Исстари этот город прозван Северной Венецией. Тихие каналы рассекают Амстердам во всех направлениях. Медленно движутся по ним барки и лодки с рыжими парусами, крепко вываренными в дубильной воде. Красивы и разнообразны мосты, соединяющие маленькие островки, застроенные хмурыми домами в три-четыре яруса. По удивительно чистым улицам степенно проходят женщины в тяжелых пышных платьях и белых негнущихся рогатых чепцах. Проезжают малыши в колясочках, запряженных козлами и собаками.
Погостив несколько дней у своего двоюродного брата, образованного адвоката, весьма интересующегося теоретической юриспруденцией, в его зажиточном, благоустроенном доме на нарядной улице Кайзерграфт возле Западного рынка, Карл отправился в Зальтбоммель к брату своей матери, богатому купцу Филипсу.
В Голландии нет больших расстояний, и путь был недолог. Поезд шел по равнине. Вокруг были бесконечные поля, засаженные цветами. На длинных поливных грядках росли разноцветные тюльпаны, дефидоли, гиацинты, нарциссы – весьма ходкий товар национального экспорта.
В доме дяди ничего не изменилось с той поры, когда Карл юношей приезжал к голландским родственникам в первый раз. За обильным обедом велись бесконечные беседы о сбыте голландских товаров, о колебании цен на табак, сыр и пряности, о наглости Бельгии.
Карл отдыхал в кругу своих родственников. Часто он отправлялся на прогулки вдоль живописно обсаженного деревьями канала или усаживался на скамье близ дома Филипса под большими каштанами у самой воды и принимался за чтение. Его обычно сопровождала резвая ватага мальчуганов. Где бы Маркс ни бывал, к нему всегда льнули дети. Их влекли к этому седоголовому человеку с густой окладистой бородой его задушевность, простота и особенное, проникновенное знание детской души. Как никто, он умел держаться с детьми на равной дружеской ноге.

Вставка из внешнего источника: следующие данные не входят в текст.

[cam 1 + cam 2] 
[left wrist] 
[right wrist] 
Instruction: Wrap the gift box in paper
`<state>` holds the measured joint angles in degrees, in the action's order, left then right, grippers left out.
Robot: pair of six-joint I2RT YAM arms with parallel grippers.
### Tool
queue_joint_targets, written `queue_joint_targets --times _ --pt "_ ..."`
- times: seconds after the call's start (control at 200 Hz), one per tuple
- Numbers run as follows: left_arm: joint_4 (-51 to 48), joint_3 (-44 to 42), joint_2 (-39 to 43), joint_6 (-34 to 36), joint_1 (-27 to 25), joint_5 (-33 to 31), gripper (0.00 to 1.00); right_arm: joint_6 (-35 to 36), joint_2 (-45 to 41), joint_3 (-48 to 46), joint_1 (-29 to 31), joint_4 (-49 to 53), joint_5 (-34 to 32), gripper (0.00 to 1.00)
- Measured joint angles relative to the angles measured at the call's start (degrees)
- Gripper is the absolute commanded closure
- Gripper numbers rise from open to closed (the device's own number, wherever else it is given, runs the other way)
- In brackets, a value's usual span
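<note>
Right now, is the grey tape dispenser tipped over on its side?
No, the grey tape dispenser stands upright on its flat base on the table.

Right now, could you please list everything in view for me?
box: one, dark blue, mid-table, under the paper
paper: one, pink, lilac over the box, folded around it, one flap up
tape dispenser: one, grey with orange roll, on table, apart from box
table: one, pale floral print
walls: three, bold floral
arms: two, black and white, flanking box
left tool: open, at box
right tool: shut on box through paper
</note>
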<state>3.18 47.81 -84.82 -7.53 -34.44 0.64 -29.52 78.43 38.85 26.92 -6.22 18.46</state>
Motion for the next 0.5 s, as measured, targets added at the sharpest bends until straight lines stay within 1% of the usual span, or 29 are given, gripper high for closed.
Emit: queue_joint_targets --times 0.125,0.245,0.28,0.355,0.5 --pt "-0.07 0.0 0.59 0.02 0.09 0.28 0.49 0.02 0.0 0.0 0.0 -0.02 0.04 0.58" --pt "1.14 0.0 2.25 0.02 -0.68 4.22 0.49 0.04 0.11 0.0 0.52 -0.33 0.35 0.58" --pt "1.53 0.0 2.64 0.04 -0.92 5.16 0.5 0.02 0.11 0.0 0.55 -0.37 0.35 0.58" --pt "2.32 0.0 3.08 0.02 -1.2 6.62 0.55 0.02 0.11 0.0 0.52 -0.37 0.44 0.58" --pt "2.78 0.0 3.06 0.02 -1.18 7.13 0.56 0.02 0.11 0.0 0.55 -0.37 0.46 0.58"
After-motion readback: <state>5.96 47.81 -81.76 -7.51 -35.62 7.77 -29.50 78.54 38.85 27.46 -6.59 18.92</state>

Гражданская война в Соединенных Штатах чрезвычайно интересовала Маркса и Энгельса. Тщательно изучили они причину ее возникновения. Симпатии их были, естественно, на стороне северян, о чем они писали в своих статьях и письмах друг другу.
Борьбу против рабства негров Маркс и Энгельс считали кровным делом трудящихся классов. Рабство в южных штатах препятствовало успешному развитию рабочего движения за океаном. Покуда труд черных несет на себе позорное невольничье клеймо, не может быть свободным и труд белых. По мнению Маркса, идеологи рабовладельческого строя старались доказать, что цвет кожи не имеет решающего значения и трудящиеся классы вообще созданы для рабства.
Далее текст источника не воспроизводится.